Work request
Print all the data that follows exactly, images excluded.

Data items
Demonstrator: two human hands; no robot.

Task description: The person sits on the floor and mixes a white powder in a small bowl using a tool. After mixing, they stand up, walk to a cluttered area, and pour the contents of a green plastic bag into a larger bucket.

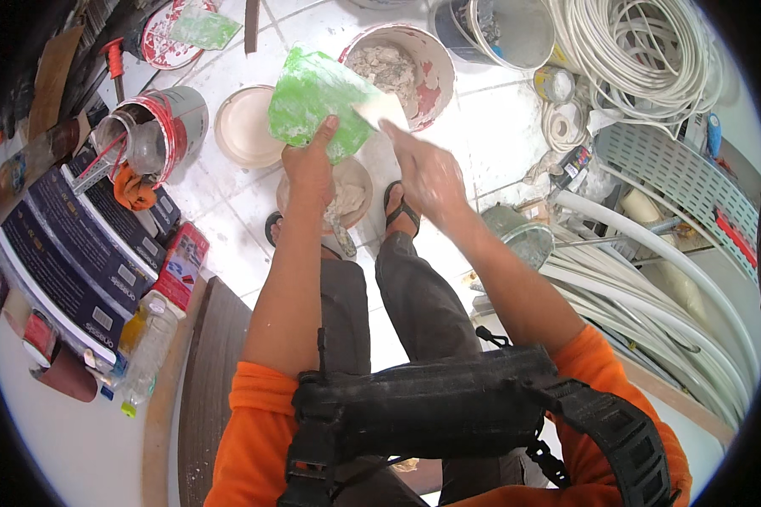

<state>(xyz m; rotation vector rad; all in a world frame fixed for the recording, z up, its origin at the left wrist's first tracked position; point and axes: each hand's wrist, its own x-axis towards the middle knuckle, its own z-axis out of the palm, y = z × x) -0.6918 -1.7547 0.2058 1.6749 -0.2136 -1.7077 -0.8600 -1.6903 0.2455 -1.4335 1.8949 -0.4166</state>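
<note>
My left hand (311,169) is closed round the near edge of a green plastic plastering board (306,97), its thumb on top. White filler smears the board. My right hand (431,173), blurred by motion, grips a pale flat scraper (387,110) whose blade meets or overlaps the board's right edge. Just beyond the scraper stands a bucket (440,80) with lumpy grey-white filler (385,69) inside. Below my hands, between my feet, a smaller tub (363,182) holds more filler (347,201), partly hidden by my left forearm.
A pale round lid (241,127) lies left of the board. A bucket with red-stained sides (190,118) stands farther left, beside stacked dark boxes (68,245). Another bucket (524,34) is at the back. Cable coils (651,59) and white pipes (651,296) crowd the right.
</note>
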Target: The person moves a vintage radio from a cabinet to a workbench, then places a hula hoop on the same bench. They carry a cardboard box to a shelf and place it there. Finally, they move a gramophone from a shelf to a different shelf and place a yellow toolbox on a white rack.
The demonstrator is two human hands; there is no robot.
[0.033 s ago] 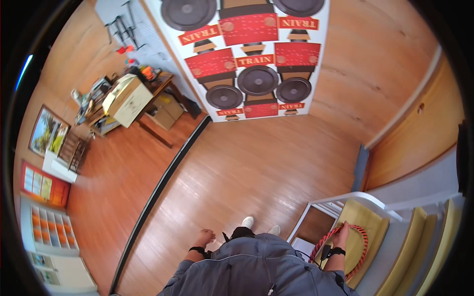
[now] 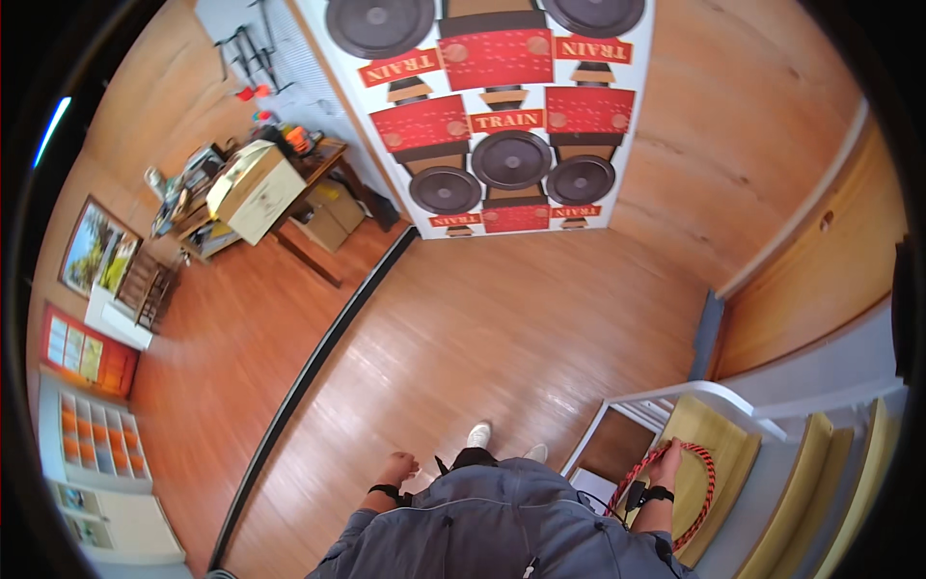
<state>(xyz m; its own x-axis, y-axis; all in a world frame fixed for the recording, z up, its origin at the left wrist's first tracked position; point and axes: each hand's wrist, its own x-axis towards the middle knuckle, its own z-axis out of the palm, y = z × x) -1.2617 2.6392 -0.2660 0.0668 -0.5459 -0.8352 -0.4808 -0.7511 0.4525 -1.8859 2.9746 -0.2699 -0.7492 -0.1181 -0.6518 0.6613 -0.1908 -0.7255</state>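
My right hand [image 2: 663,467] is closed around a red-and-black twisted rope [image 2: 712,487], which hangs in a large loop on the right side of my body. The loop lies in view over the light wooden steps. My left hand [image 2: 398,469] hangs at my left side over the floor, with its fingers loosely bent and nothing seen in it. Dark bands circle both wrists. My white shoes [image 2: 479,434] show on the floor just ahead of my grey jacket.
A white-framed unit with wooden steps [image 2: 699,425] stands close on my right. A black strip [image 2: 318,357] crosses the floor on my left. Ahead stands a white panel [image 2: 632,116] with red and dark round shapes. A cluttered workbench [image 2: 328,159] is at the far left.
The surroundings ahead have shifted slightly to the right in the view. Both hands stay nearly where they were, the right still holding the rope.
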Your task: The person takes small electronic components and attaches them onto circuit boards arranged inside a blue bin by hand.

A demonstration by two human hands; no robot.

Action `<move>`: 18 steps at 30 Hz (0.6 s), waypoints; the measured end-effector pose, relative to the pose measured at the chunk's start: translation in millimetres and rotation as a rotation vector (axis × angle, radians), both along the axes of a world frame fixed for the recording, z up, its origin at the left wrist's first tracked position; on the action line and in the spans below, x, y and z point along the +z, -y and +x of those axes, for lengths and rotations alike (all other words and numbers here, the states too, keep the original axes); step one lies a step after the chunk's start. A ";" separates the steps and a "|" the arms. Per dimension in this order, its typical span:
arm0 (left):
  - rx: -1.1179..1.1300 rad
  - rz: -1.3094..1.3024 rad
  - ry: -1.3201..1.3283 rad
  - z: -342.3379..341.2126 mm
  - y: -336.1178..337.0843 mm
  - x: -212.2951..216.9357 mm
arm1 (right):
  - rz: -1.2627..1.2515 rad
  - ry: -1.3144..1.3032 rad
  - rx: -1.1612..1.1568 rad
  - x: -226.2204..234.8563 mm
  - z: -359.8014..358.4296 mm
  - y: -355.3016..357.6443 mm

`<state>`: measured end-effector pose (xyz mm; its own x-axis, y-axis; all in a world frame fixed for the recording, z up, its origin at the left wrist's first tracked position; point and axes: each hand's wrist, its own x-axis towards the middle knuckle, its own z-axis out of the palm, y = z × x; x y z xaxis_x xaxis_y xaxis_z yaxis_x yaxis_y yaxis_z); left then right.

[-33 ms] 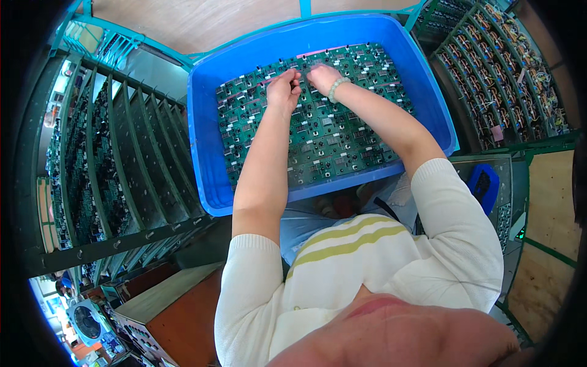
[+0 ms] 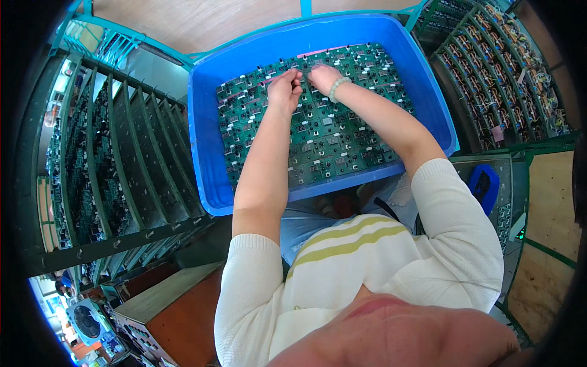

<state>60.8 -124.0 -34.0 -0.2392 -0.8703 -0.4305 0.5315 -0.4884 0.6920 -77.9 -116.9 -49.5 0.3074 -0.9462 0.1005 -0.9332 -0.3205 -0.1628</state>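
A blue plastic bin (image 2: 208,153) sits in front of me, filled with several green circuit boards (image 2: 330,140) packed side by side. Both my arms reach into its far half. My left hand (image 2: 283,90) is curled with its fingertips down on the top edge of a circuit board (image 2: 301,66). My right hand (image 2: 322,77), with a pale bead bracelet (image 2: 335,89) on the wrist, is curled right beside it on the same board, the knuckles of both hands almost touching. What lies under the fingers is hidden. Thin pink strips (image 2: 318,52) lie between board rows.
Dark green racks holding more circuit boards stand at the left (image 2: 110,159) and the upper right (image 2: 507,73). A small blue object (image 2: 486,183) rests on a stand at my right. A brown box (image 2: 177,318) and a fan (image 2: 85,321) are at the lower left.
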 end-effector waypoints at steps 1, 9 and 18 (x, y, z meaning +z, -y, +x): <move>-0.013 -0.010 0.008 -0.1 0.1 -0.6 | 0.000 0.000 0.004 0.0 1.2 0.7; -0.039 -0.012 -0.016 -1.1 -3.0 0.7 | -0.093 -0.055 0.026 -10.0 0.1 2.5; -0.005 0.033 0.074 -6.9 -7.8 8.9 | 0.194 1.047 0.101 15.7 -12.3 16.1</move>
<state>53.9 -116.2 -25.1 -0.2103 -0.8541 -0.4757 0.4766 -0.5144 0.7129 -90.2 -133.0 -33.8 0.2333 -0.9493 0.2105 -0.2703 -0.2713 -0.9238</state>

Written reply
Demonstrator: two human hands; no robot.

Task description: The person sits on the floor and mixes a white powder in a small bowl using a tool. After mixing, they stand up, walk to a cluttered area, and pour the contents of a green plastic bag into a larger bucket.


<state>(xyz m; rotation vector rad; all in a world frame fixed for the recording, z up, its origin at the left wrist's first tracked position; point and axes: each hand's wrist, its own x-axis towards the middle knuckle, its own z-axis out of the palm, y = z × x) -0.6918 -1.7547 0.2058 1.6749 -0.2136 -1.7077 -0.8600 -1.6903 0.2455 -1.4335 1.8949 -0.4166</state>
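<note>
My left hand (311,169) is closed round the near edge of a green plastic plastering board (306,97), its thumb on top. White filler smears the board. My right hand (431,173), blurred by motion, grips a pale flat scraper (387,110) whose blade meets or overlaps the board's right edge. Just beyond the scraper stands a bucket (440,80) with lumpy grey-white filler (385,69) inside. Below my hands, between my feet, a smaller tub (363,182) holds more filler (347,201), partly hidden by my left forearm.
A pale round lid (241,127) lies left of the board. A bucket with red-stained sides (190,118) stands farther left, beside stacked dark boxes (68,245). Another bucket (524,34) is at the back. Cable coils (651,59) and white pipes (651,296) crowd the right.
</note>
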Target: The person moves a vintage radio from a cabinet to a workbench, then places a hula hoop on the same bench. They carry a cardboard box to a shelf and place it there. Finally, they move a gramophone from a shelf to a different shelf and place a yellow toolbox on a white rack.
The demonstrator is two human hands; there is no robot.
[0.033 s ago] 
[now] 
<state>(xyz m; its own x-axis, y-axis; all in a world frame fixed for the recording, z up, its origin at the left wrist's first tracked position; point and axes: each hand's wrist, its own x-axis towards the middle knuckle, its own z-axis out of the palm, y = z × x) -1.2617 2.6392 -0.2660 0.0668 -0.5459 -0.8352 -0.4808 -0.7511 0.4525 -1.8859 2.9746 -0.2699 -0.7492 -0.1181 -0.6518 0.6613 -0.1908 -0.7255</state>
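My right hand [image 2: 663,467] is closed around a red-and-black twisted rope [image 2: 712,487], which hangs in a large loop on the right side of my body. The loop lies in view over the light wooden steps. My left hand [image 2: 398,469] hangs at my left side over the floor, with its fingers loosely bent and nothing seen in it. Dark bands circle both wrists. My white shoes [image 2: 479,434] show on the floor just ahead of my grey jacket.
A white-framed unit with wooden steps [image 2: 699,425] stands close on my right. A black strip [image 2: 318,357] crosses the floor on my left. Ahead stands a white panel [image 2: 632,116] with red and dark round shapes. A cluttered workbench [image 2: 328,159] is at the far left.
The surroundings ahead have shifted slightly to the right in the view. Both hands stay nearly where they were, the right still holding the rope.
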Your task: The person takes small electronic components and attaches them onto circuit boards arranged inside a blue bin by hand.

A demonstration by two human hands; no robot.

Action `<move>`: 18 steps at 30 Hz (0.6 s), waypoints; the measured end-effector pose, relative to the pose measured at the chunk's start: translation in millimetres and rotation as a rotation vector (axis × angle, radians), both along the axes of a world frame fixed for the recording, z up, its origin at the left wrist's first tracked position; on the action line and in the spans below, x, y and z point along the +z, -y and +x of those axes, for lengths and rotations alike (all other words and numbers here, the states too, keep the original axes); step one lies a step after the chunk's start. A ";" separates the steps and a "|" the arms. Per dimension in this order, its typical span:
arm0 (left):
  - rx: -1.1179..1.1300 rad
  - rz: -1.3094..1.3024 rad
  - ry: -1.3201..1.3283 rad
  - z: -342.3379..341.2126 mm
  - y: -336.1178..337.0843 mm
  - x: -212.2951..216.9357 mm
arm1 (right):
  - rz: -1.2627..1.2515 rad
  - ry: -1.3144..1.3032 rad
  - rx: -1.1612..1.1568 rad
  - x: -226.2204..234.8563 mm
  - z: -359.8014..358.4296 mm
  - y: -355.3016..357.6443 mm

`<state>`: measured end-effector pose (xyz mm; its own x-axis, y-axis; all in a world frame fixed for the recording, z up, its origin at the left wrist's first tracked position; point and axes: each hand's wrist, its own x-axis towards the middle knuckle, its own z-axis out of the palm, y = z × x; x y z xaxis_x xaxis_y xaxis_z yaxis_x yaxis_y yaxis_z); left then right.

[-33 ms] 
[+0 ms] 

<state>60.8 -124.0 -34.0 -0.2392 -0.8703 -0.4305 0.5315 -0.4884 0.6920 -77.9 -116.9 -49.5 0.3074 -0.9462 0.1005 -0.9332 -0.3205 -0.1628</state>
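A blue plastic bin (image 2: 208,153) sits in front of me, filled with several green circuit boards (image 2: 330,140) packed side by side. Both my arms reach into its far half. My left hand (image 2: 283,90) is curled with its fingertips down on the top edge of a circuit board (image 2: 301,66). My right hand (image 2: 322,77), with a pale bead bracelet (image 2: 335,89) on the wrist, is curled right beside it on the same board, the knuckles of both hands almost touching. What lies under the fingers is hidden. Thin pink strips (image 2: 318,52) lie between board rows.
Dark green racks holding more circuit boards stand at the left (image 2: 110,159) and the upper right (image 2: 507,73). A small blue object (image 2: 486,183) rests on a stand at my right. A brown box (image 2: 177,318) and a fan (image 2: 85,321) are at the lower left.
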 end-effector waypoints at steps 1, 9 and 18 (x, y, z meaning +z, -y, +x): <move>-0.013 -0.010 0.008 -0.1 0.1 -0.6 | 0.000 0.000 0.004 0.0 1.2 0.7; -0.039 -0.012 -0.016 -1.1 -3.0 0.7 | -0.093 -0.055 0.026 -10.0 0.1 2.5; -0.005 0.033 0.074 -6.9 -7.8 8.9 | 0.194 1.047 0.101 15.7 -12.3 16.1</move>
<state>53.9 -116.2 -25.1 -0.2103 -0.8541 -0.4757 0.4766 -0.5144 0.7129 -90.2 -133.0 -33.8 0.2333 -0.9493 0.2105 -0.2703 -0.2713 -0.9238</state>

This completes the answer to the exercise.